Me encanta por su espontaneidad, su desafío, su inclusividad. Ese flujo constante de organismos de lugares más cálidos y más meridionales no es completamente aleatorio. El cambio climático está haciendo que nuestro clima sea cada vez más impredecible, pero la tendencia es a veranos cada vez más cálidos, y las plantas, los insectos y los pájaros querrán desplazarse hacia el norte en respuesta.
Será bueno si pueden encontrar lugares donde puedan establecerse y estimular la biodiversidad donde ya muestra signos de agotamiento severo. Los ecosistemas son dinámicos y no se pueden conservar en gelatina nostálgica, especialmente en épocas de turbulencia ambiental extrema.
“Todos los jardines tienen límites: entre lo silvestre y lo cultivado, entre el territorio privado y el común, entre lo humanamente útil y el intruso ‘maleza’. No hace falta decir que estos límites son porosos y controvertidos”.
Si miro hacia atrás, hace veinte años, creo que lo que hemos fomentado se podría llamar un jardín de fusión. Las plantas y los animales autóctonos forman nuevas comunidades con especies inmigrantes benignas. El roble de Turquía prospera junto al cerezo inglés. El almirante rojo poliniza al marinero borracho.

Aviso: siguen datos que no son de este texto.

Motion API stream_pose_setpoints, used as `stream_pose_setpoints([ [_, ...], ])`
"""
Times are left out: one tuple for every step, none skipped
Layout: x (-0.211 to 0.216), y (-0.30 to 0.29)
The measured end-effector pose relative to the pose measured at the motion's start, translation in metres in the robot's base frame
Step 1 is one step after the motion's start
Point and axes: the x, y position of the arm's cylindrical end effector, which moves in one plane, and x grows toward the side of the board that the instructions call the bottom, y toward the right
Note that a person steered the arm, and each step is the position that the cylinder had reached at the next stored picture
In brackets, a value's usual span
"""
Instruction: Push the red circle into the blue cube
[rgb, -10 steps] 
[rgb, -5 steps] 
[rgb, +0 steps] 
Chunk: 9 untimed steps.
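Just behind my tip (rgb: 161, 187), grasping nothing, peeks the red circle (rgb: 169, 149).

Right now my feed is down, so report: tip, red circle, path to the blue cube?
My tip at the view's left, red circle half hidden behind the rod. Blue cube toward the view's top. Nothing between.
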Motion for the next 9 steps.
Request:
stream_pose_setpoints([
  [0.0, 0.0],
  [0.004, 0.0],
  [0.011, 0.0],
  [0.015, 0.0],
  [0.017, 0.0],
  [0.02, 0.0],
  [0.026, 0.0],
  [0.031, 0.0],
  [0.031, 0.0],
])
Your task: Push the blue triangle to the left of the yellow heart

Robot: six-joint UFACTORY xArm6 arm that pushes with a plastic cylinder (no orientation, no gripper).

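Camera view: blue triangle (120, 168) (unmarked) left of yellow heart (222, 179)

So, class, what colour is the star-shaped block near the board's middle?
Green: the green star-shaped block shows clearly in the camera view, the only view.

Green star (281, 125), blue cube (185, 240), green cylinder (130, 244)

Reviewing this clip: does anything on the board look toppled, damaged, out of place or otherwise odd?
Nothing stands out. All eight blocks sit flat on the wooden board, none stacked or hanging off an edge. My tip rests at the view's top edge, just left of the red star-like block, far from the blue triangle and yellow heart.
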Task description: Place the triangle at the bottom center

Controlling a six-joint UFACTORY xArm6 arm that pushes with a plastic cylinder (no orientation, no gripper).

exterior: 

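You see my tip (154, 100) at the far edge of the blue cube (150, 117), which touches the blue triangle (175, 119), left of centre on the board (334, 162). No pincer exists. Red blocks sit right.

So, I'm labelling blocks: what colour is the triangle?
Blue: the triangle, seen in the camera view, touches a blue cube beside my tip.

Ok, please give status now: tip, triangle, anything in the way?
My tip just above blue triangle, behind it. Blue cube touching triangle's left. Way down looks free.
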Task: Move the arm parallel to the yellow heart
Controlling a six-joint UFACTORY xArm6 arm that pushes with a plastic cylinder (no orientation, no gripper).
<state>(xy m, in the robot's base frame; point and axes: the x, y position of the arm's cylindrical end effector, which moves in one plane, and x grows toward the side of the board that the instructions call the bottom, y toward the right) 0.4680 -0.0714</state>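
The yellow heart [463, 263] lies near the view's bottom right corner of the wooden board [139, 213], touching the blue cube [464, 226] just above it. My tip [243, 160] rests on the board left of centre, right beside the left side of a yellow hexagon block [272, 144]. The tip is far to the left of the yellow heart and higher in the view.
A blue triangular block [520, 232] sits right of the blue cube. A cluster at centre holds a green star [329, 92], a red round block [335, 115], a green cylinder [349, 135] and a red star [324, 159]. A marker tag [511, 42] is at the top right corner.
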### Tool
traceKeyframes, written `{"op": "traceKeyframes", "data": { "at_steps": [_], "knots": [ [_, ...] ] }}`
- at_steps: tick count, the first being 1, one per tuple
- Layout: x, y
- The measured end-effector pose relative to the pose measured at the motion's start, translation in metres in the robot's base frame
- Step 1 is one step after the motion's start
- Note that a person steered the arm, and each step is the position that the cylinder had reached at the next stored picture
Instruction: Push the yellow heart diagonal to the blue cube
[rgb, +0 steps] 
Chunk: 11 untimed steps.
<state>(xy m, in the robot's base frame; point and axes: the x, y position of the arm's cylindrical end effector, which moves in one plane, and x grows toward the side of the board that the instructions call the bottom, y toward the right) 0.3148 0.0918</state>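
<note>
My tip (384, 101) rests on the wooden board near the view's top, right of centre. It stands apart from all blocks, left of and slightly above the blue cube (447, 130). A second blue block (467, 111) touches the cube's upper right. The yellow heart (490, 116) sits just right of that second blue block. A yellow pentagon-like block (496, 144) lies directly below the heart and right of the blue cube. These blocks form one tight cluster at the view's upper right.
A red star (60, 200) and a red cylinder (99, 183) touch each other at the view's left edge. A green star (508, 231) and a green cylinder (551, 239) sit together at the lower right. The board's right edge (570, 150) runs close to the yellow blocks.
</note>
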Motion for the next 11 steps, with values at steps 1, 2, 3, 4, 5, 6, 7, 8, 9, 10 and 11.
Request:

El jardinero humano trabaja junto a los animales salvajes que transportan semillas, forman suelo y crean redes.
Es poco probable que este modelo tenga mucha relevancia para los abrumadores problemas del mundo en general, pero tal vez su mentalidad sí lo tenga.
El gran biólogo y ensayista Lewis Thomas describió una vez el papel apropiado del homo sapiens como “el manitas de la Tierra”: no el dueño, el administrador o el salvador verde, sino el colaborador, el socorrista, el reparador, un ser que puede ayudar a los más que humanos en tiempos difíciles y, especialmente, reparar el daño que nuestra especie ha causado.
Esto no significa negar nuestras capacidades creativas únicas, sino sugerir que hay otros roles más allá de la planificación y la plantación que también son especiales para nuestra identidad. Ser testigos, intérpretes, buenos vecinos, los que dan la bienvenida en la puerta.